The empirical research showed that the quality of disclosure of tangible assets in separate municipalities of Lithuania increased during the reporting period (2013–2016). Although the overall quality of tangible assets disclosure has improved over time (the results have indicated that DQI mean level increased from 37.87 (standard deviation (SD) = 17.36) in 2013 to 45.50 (SD = 18.65) in 2016)), the disclosure of certain information remains problematic (DQI was only average in 2014–2016). The identification of problem areas might help public sector entities focus on information disclosure in the sets of financial statements.
The study of the information disclosure quality of municipalities in Lithuania revealed that during the reporting period, the information disclosure on tangible assets had increased according to DQI components related to general requirements, while the specific requirements appeared to be the least disclosed.
The research conducted also revealed that in 2013–2016, the DQI had increased in 29 municipalities while 10 municipalities had demonstrated a decrease in the disclosed information.

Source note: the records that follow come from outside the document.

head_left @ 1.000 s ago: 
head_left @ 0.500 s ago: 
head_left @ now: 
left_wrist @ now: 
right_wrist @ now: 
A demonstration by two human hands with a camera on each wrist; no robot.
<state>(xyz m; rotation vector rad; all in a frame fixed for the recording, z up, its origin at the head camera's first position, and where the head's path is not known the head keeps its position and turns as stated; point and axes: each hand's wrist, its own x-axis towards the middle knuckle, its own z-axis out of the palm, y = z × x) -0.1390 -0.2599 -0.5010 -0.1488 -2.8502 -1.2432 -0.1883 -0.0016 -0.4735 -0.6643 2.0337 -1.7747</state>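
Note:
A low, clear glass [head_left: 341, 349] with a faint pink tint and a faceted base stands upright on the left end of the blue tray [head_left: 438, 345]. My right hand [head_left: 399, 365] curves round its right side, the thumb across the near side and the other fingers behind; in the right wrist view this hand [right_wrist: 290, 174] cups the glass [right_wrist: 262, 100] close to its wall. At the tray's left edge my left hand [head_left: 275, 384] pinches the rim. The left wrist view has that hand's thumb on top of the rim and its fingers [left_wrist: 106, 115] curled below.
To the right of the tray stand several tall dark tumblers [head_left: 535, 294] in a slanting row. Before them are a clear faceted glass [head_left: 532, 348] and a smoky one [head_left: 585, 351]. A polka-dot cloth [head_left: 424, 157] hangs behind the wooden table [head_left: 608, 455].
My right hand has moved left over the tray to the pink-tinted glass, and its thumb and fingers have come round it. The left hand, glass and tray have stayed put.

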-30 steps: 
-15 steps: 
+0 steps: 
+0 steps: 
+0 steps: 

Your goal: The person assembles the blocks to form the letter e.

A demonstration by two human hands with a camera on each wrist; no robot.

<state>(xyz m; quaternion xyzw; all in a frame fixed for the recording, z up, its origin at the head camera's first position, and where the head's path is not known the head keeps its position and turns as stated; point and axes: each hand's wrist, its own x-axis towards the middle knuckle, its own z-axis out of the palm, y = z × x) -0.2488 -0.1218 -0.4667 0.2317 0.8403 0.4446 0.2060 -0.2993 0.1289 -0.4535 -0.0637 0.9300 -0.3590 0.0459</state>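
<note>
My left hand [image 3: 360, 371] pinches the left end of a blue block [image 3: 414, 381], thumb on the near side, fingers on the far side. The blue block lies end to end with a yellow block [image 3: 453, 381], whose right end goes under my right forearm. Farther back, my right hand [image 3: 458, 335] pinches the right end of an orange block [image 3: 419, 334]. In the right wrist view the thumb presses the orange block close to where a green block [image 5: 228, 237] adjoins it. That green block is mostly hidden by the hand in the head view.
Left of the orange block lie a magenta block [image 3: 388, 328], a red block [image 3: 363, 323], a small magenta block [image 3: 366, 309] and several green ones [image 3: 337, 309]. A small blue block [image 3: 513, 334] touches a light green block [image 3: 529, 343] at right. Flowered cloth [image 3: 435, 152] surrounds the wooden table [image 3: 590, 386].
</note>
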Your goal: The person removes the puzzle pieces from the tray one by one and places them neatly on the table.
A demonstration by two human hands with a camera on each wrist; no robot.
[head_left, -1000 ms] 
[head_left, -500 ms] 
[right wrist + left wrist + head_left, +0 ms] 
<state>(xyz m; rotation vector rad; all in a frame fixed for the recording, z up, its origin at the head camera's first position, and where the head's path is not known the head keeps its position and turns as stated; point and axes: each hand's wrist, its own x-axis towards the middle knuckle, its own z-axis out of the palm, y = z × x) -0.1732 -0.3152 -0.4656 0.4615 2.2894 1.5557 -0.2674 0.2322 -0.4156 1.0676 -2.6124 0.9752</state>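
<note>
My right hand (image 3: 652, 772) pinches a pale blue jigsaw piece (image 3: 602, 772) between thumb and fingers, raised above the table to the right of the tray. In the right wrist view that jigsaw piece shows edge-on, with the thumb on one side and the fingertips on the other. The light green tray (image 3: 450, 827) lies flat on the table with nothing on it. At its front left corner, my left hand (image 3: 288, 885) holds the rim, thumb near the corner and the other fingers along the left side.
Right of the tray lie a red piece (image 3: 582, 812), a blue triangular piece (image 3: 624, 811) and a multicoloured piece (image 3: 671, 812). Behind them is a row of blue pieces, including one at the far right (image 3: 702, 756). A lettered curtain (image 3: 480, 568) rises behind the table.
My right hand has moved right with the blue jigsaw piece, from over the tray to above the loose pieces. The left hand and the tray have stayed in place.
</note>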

Generally, it can be stated that during the reporting period, the municipal information disclosure has increased: (i) though the number of municipalities with low and high information disclosure quality remained unchanged, the number of municipalities with low, average and sufficient DQI significantly increased. (ii) On average, in 2013, the quality of accounting information disclosure of Lithuanian municipalities was low (revealed 37.87% of the mandatory information), while in subsequent years, the disclosure of mandatory information increased and the quality of information disclosure became average.
At the 90% confidence level, population density, total liabilities and total assets ratio and tangible assets and total assets ratio of a municipality proved to have a statistically significant impact on DQI. Taking these results into account, it could be stated that larger municipalities tend to demonstrate a higher degree of disclosure quality, while municipalities with lower debt-paying capacity and higher tangible assets to total assets ratio tend to demonstrate a lower degree of disclosure quality.
At the 95% confidence level, municipality total revenue and municipality own revenue (difference between total revenue and government funding revenue) have a statistically significant impact on DQI: municipalities with higher revenue tend to demonstrate a higher degree of accounting information disclosure quality.